Monday, July 26, 2010

Minty Fresh Cows

I just had a milkshake that was mint and chocolate flavoured, on the surface this might not seem terribly weird. Mint choc chip is a well known and acceptable format for flavour to come in. But this mint was weird.

It tasted really real. Really real. I felt like I was the first cow ever to discover mint, just mosying around in my field when I came across a Wispa buried in a mint bush and naively took a bite of both of them togther. It wasn't that it was a bad taste - just a very strange experience for the mouth. But it whetted my appetite (not for milkshake that tasted like real mint and chocolate but for knowledge.)

It's a little known fact that cows actually discovered the mint was edible. Humans would have no gum, no toothpaste and no, other mint stuff if they hadn't tamed cows all those years ago and domesticated them as breath freshening assistants.

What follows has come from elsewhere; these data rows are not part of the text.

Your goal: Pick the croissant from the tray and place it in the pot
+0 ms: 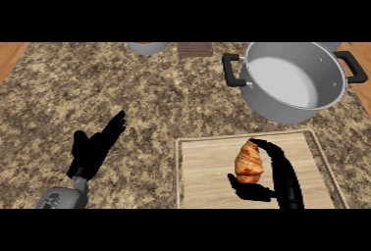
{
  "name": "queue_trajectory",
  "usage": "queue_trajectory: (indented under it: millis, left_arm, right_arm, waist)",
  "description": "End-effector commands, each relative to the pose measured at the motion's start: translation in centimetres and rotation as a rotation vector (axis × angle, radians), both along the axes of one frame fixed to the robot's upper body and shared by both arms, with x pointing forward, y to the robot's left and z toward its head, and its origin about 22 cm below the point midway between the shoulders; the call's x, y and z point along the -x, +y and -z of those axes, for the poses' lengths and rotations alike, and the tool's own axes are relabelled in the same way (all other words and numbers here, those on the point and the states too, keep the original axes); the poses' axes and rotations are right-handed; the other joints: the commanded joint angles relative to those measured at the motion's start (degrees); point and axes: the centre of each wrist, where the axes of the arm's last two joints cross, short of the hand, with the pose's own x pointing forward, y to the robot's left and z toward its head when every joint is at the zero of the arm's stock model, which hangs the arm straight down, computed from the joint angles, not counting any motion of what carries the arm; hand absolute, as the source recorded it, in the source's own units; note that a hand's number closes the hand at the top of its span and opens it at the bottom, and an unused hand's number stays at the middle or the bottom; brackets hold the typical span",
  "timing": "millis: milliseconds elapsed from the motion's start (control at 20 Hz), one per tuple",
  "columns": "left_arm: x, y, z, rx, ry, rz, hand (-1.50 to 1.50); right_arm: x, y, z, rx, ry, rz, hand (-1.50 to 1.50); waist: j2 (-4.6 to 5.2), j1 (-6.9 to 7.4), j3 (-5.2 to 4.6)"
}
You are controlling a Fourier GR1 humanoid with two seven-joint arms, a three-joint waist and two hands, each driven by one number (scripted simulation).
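A golden-brown croissant (249, 161) lies on the wooden tray (206, 171) at the lower right of the head view. My right hand (275, 171) is curled round it: the fingers arch along its right side and over its top end, and the thumb sits under its near end. A silver pot (290, 81) with black handles stands at the upper right, tilted toward me, with nothing inside. My left hand (94, 147) rests open on the counter at the lower left, fingers pointing up and right.
A grey bowl (148, 47) and a brown block (194, 49) sit at the counter's far edge, cut off by the view's top. Wooden surfaces show at the far left and far right corners. Speckled granite lies between the tray and the pot.
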Motion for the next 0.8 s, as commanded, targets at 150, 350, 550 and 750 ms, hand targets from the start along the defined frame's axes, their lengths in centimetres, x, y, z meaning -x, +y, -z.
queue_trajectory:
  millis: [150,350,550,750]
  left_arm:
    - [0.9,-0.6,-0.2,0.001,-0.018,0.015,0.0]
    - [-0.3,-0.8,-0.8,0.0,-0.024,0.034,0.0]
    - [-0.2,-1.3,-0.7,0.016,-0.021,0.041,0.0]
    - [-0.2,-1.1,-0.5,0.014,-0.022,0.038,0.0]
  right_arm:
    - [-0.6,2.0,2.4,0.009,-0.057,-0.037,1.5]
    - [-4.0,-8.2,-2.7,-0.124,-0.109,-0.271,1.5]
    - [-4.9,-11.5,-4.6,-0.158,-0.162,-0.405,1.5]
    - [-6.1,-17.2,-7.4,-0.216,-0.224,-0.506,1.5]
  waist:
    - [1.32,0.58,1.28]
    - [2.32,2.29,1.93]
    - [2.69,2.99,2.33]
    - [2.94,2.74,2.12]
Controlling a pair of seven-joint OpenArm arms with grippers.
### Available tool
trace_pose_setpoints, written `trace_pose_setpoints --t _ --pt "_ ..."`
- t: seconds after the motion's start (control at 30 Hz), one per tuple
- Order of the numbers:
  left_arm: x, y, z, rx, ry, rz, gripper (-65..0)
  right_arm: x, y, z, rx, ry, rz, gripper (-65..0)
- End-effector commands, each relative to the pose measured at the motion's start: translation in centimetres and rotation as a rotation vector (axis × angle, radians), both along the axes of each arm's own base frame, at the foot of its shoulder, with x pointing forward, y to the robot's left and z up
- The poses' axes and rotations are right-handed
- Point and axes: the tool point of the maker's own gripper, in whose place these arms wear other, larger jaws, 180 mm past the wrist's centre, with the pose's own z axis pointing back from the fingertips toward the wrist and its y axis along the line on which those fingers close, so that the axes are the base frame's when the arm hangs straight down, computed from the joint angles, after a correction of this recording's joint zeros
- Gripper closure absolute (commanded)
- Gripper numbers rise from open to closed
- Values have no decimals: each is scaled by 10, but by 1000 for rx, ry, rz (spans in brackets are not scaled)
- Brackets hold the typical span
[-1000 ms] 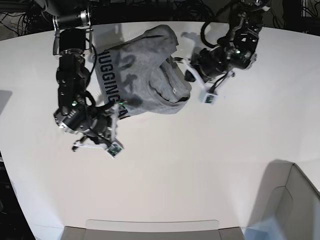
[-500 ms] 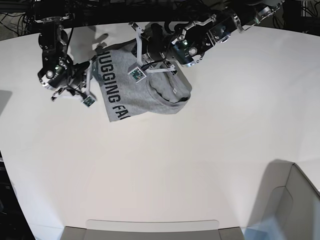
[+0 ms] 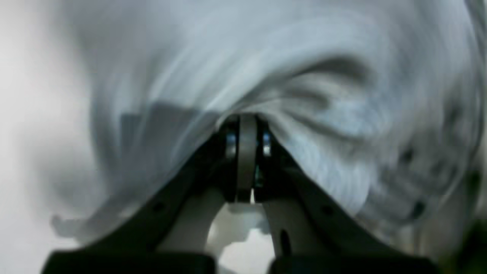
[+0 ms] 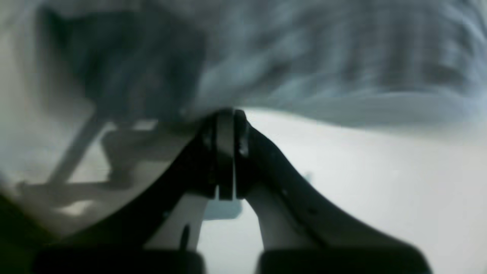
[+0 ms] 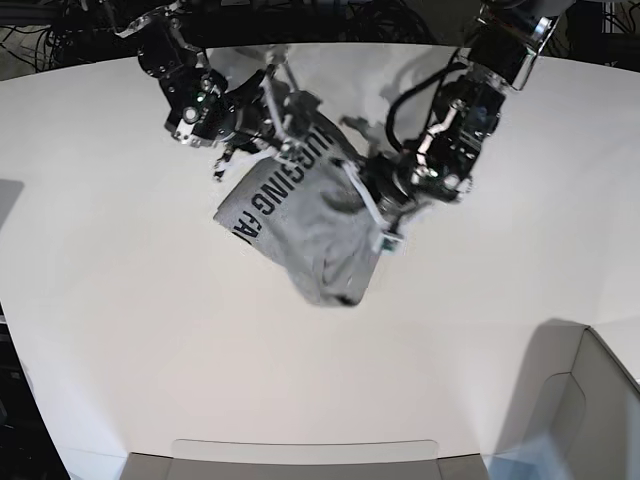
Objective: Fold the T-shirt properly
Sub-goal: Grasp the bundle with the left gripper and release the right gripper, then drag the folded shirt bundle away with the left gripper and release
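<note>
Left gripper (image 3: 246, 160) and right gripper (image 4: 225, 152) are both pinched closed on folds of the grey T-shirt (image 5: 300, 225), which hangs bunched between them over the far middle of the white table (image 5: 300, 380). Thin pinches may slip, dropping it crumpled.

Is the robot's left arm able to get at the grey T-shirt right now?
Likely yes: the left gripper looks already shut on a fold of the T-shirt, with nothing between them, though the wrist view is blurred.
</note>
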Motion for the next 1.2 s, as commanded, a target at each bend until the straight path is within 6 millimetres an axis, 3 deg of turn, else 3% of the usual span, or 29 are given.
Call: trace_pose_setpoints --t 0.0,0.13,0.23,0.33,0.43,0.53,0.63,0.77,0.9,1.1,1.17 --pt "16 1 17 -48 -47 30 0 -7 15 8 46 -10 46 0" --pt "48 10 44 -100 -146 110 0 -15 24 14 57 -21 92 0" --pt "53 7 56 -115 -185 106 0 -7 5 19 34 -51 56 0" --pt "47 -9 67 -160 -210 91 0 20 -36 28 10 -101 -101 0" --pt "45 -35 76 -224 -225 73 0 53 -96 41 -24 -163 -324 0" --pt "40 -65 78 -263 -229 27 0 68 -139 53 -50 -212 -464 0" --pt "35 -86 66 -258 -222 -23 0 69 -158 56 -78 -224 -496 0" --pt "53 -83 44 -245 -222 30 0 59 -161 50 -92 -201 -496 0" --pt "67 -54 11 -245 -192 186 0 53 -158 45 -89 -182 -493 0" --pt "46 -36 -43 -176 -66 227 0 50 -151 42 -68 -168 -499 0" --pt "30 -13 -65 -120 -17 239 0 51 -152 43 -70 -171 -501 0"
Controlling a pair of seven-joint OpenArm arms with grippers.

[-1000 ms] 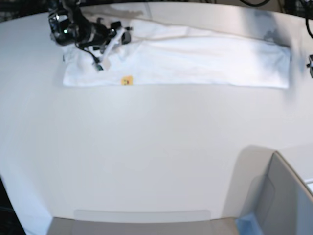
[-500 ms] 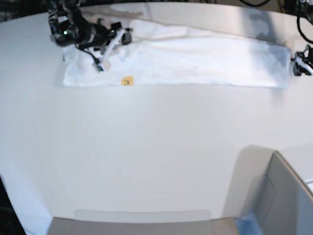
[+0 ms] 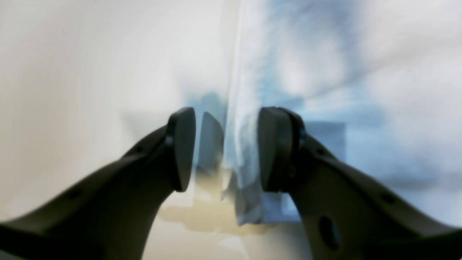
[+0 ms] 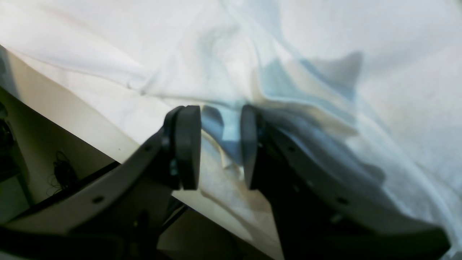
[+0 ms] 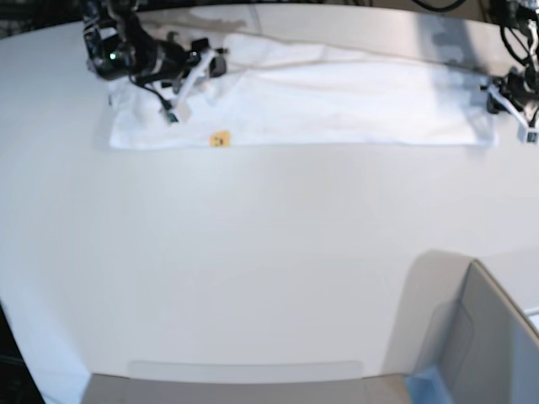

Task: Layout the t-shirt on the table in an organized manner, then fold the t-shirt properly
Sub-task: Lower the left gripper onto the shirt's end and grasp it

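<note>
The white t-shirt [image 5: 337, 105] lies as a long folded strip across the far part of the table [image 5: 253, 252], with a small yellow-orange bit of print [image 5: 219, 139] showing at its near edge. My right gripper [image 5: 205, 63] rests on the shirt's left end. In the right wrist view it [image 4: 220, 146] is open, with a raised fold of the shirt [image 4: 325, 54] between the jaws. My left gripper [image 5: 508, 97] is at the shirt's right end. In the left wrist view it [image 3: 227, 150] is open, with the shirt's edge [image 3: 240, 144] between the jaws.
A grey box [image 5: 488, 337] stands at the near right corner. The table's curved far edge [image 5: 354, 10] runs just behind the shirt. In the right wrist view the table edge [image 4: 90, 119] and a dark drop below it are close to the gripper.
My left gripper has moved in from the right edge of the base view to the shirt's right end. My right gripper and the shirt have stayed in place.
</note>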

The first mint bush was discovered in Farmer Eric Bowes' field in 1723 at sometime between his dinner and his horlicks (not in a minty variety just yet although more about that next week). Eric Bowes was on pretty close terms with his herd, his wife had died over a decade ago and he'd struggled to find a new one because he didn't have teeth because he didn't have toothpaste because cows hadn't discovered it yet.

One day he was out milking them when he noticed a particularly large cow called Dave (female - names were different back then. This story is not a load of bullocks) didn't have the familiar musky smell that all the others did...he decided to investigate. He set up CCTV surveillance on the field Dave occupied with Martha (her sister) to see why Dave didn't smell like the rest of his ladies.

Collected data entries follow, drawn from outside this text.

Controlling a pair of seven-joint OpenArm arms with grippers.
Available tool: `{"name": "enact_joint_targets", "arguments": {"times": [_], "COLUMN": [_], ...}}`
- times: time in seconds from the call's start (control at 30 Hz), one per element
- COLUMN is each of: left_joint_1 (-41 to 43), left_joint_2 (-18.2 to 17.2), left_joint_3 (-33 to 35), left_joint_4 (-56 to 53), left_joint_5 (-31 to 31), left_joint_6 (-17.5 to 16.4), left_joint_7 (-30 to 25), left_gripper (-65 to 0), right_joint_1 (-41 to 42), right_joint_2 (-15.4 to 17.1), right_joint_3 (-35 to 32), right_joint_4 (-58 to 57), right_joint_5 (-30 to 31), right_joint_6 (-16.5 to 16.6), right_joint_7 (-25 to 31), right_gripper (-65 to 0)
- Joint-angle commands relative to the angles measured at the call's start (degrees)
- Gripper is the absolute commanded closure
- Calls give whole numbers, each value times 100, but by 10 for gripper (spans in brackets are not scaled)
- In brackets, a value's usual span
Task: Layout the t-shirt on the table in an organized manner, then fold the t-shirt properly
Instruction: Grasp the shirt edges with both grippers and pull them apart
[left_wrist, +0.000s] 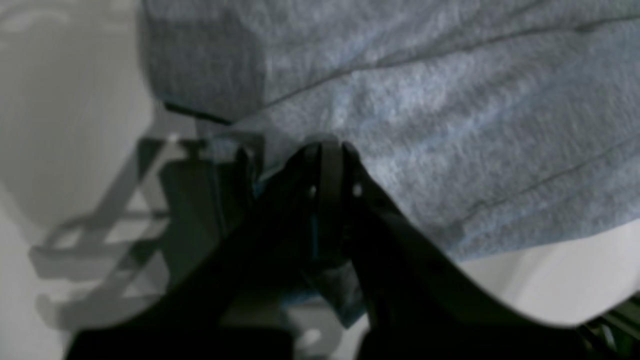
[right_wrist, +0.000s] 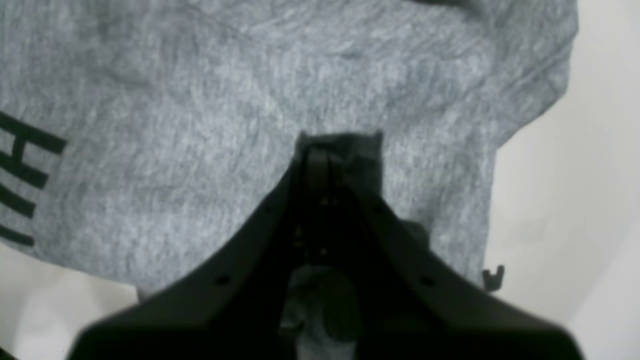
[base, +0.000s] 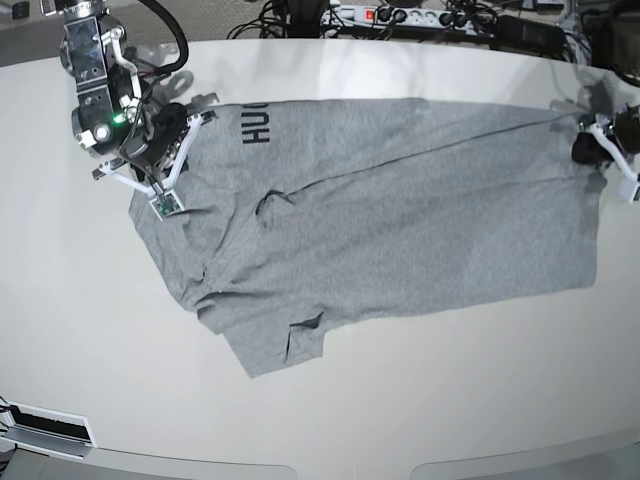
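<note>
The grey t-shirt (base: 400, 210) lies spread across the middle of the white counter (base: 330, 420), stretched lengthwise from one arm to the other. It is not flat: creases run along it, a fold sits near its middle, and one part juts toward the near edge of the counter with a small flap turned over. Black block letters show at its far corner on the left of the base view, partly cut off by a fold; the right wrist view shows more black lettering at the cloth's edge.

The right gripper (right_wrist: 325, 150), on the left of the base view, has its fingers (right_wrist: 315, 165) pressed together on a pinch of the t-shirt, with grey cloth bunched between them and hanging down behind the tips. The left gripper (left_wrist: 327, 150), at the far right of the base view, is likewise clamped on the t-shirt's edge, its fingers (left_wrist: 350, 165) together with a strip of cloth caught between them. Beneath it the cloth lifts slightly off the counter, and the arm's shadow falls on the white surface beside it.

Beyond the far edge of the counter lie a power strip (base: 400, 15) and a tangle of black cables (base: 290, 15).
</note>
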Motion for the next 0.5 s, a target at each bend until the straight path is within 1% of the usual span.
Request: {"name": "enact_joint_targets", "arguments": {"times": [0.0, 0.13, 0.33, 0.47], "left_joint_1": [129, 273, 251, 254], "left_joint_2": [-96, -96, -96, -98], "left_joint_3": [11, 11, 11, 11], "left_joint_4": [20, 133, 376, 669], "left_joint_5": [297, 321, 313, 313], "left_joint_6": [92, 92, 48, 50], "left_joint_7": [391, 389, 396, 713], "left_gripper": [0, 0, 0, 0], "right_joint_1": [-186, -555, -1128, -1379], "right_joint_2": [33, 33, 33, 33], "right_joint_3": [-7, -7, -7, -7], "right_joint_4": [57, 476, 1123, 1405], "right_joint_5": [-26, -24, -22, -28], "right_joint_6": [39, -70, -280, -319], "right_joint_7": [-437, -570, -573, -570], "right_gripper": [0, 0, 0, 0]}}
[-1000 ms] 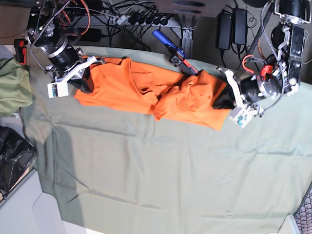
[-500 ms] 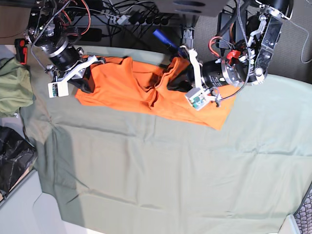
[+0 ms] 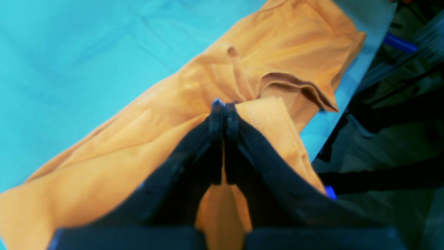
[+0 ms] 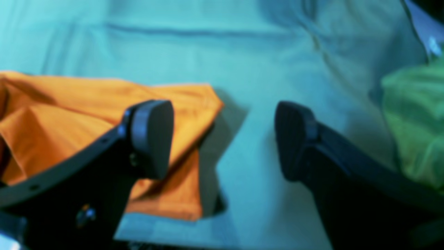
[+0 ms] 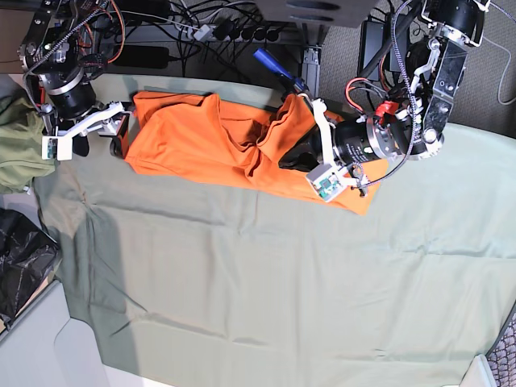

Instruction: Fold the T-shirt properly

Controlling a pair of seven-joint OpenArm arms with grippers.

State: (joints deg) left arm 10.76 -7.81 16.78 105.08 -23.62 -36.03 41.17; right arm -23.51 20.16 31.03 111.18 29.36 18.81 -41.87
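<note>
At the far left of the base view the olive-green garment [image 5: 18, 157] lies bunched on the table edge, apart from the work. Just to its right the right pincer [image 5: 113, 137] hangs beside the left end of the T-shirt [image 5: 201, 145]; in the right wrist view its jaws stand wide apart with nothing between them, one finger [image 4: 152, 137] over the orange corner and the other over the bare grey-green table cloth [image 5: 266, 274].

The T-shirt lies along the upper part of the table as a long rumpled strip, from upper left toward the centre right of the frame. Its right end is lifted and doubled back toward the middle.

Right of centre, the left pincer [image 5: 292, 127] has its jaws pressed together on a hemmed edge of the shirt; the left wrist view shows the left pincer [image 3: 222, 116] clamping a thin fold, with more fabric draped below it.

The fabric looks light, soft and limp: it should sag, crease and trail wherever it is unsupported, and a layer may slide over the one beneath. Stitched hems and corners seem the safest places to take hold, since a pinch there is likelier to catch all the layers meant; the free left corner under the open pincer looks like a fair grip point
</note>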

It seemed that Dave was a bit of an addict, standard grass wasn't good enough for her anymore. She needed something stronger for those 7 titanium stomachs. And she'd discovered mint. She ate it with everything. Well, she ate it with grass and more mint because that's all there was. But it still counted as a pretty big addiction.

Farmer Bowes knew he had to do something to wean Dave off before he started havign to choose new funky green packaging for his milk. So he started harvesting the mint, he thought long and hard for uses for the delectable plant and came up with the earliest form of toothpaste that we know of - 'Cowgate', followed by 'Arm and Udder'.

Dave was devastated at the lack of plant in her life and spiralled into a pit of depression. She was such a miserable bitch that she consequently also became the founder of the original beefburger.